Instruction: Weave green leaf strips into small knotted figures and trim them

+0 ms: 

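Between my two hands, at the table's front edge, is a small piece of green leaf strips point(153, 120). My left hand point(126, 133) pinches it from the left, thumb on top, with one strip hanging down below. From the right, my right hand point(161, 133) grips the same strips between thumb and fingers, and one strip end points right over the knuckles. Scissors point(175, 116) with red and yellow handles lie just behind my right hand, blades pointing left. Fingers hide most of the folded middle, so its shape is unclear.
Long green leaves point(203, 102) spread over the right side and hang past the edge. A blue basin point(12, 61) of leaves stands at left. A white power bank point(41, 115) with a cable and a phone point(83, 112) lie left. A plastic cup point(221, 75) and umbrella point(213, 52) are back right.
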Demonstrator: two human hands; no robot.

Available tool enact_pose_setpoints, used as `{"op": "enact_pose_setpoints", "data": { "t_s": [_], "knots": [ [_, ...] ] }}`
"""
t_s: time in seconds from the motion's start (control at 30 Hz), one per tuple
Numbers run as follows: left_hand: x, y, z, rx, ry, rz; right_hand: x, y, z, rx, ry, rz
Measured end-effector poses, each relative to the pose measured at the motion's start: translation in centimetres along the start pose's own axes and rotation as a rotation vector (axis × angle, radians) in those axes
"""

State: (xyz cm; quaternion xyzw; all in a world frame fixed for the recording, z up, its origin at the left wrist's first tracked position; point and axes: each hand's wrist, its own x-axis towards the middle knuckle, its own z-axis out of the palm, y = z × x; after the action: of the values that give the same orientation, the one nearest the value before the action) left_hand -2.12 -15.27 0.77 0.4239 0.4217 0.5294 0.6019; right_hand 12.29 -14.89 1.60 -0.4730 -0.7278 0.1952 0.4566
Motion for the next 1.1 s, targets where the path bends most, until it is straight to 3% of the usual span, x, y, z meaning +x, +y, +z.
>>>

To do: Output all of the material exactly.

Solution below:
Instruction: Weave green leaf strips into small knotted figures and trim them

+0 ms: 

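Between my two hands, at the table's front edge, is a small piece of green leaf strips point(153, 120). My left hand point(126, 133) pinches it from the left, thumb on top, with one strip hanging down below. From the right, my right hand point(161, 133) grips the same strips between thumb and fingers, and one strip end points right over the knuckles. Scissors point(175, 116) with red and yellow handles lie just behind my right hand, blades pointing left. Fingers hide most of the folded middle, so its shape is unclear.
Long green leaves point(203, 102) spread over the right side and hang past the edge. A blue basin point(12, 61) of leaves stands at left. A white power bank point(41, 115) with a cable and a phone point(83, 112) lie left. A plastic cup point(221, 75) and umbrella point(213, 52) are back right.
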Demonstrator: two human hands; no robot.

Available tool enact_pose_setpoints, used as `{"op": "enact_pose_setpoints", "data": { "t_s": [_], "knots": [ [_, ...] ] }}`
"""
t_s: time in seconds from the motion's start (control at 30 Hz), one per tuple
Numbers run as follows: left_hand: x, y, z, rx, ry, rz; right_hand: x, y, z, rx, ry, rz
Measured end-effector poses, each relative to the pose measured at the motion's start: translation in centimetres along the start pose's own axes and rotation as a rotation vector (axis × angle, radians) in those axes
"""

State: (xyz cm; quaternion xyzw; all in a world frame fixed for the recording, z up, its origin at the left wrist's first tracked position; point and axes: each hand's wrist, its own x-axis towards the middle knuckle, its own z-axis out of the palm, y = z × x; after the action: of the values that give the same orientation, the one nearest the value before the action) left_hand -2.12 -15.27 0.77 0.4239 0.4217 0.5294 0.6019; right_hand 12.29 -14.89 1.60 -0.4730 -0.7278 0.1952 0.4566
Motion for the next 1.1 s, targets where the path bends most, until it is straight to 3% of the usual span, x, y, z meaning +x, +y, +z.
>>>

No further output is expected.